Sleep Cycle Issues
Up until the 1950's, most people thought that sleep was a time the body lays dormant. However, we now understand the brain is very active while we sleep. In fact, sleep is crucial for the body to function and maintain optimal health.
Sleep plays a large role in the body's ability to cope with stress, or what we call "the stress response." The body has natural systems in place to control both physical stressors (over-training, diseases, toxic exposures, etc.) and emotional stressors (worry, anxiety from work, financial stress, the loss of a loved one, etc.).
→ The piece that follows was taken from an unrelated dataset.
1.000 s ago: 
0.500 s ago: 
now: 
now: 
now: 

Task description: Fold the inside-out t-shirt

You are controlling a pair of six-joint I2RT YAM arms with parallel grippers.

In both cases, the body responds to stress in the same way- by releasing stress hormones such as cortisol that is designed to protect the body on the short term from the stressful event. However, most Americans have some form of stress on a daily basis. Over time, cortisol elevations cause shifts in other hormones (such as DHEA, Estrogen, Progesterone, and Testosterone) as well as neurotransmitters. This often leads to sleep cycle disturbances, which then causes more stress on the body; and the cycle continues.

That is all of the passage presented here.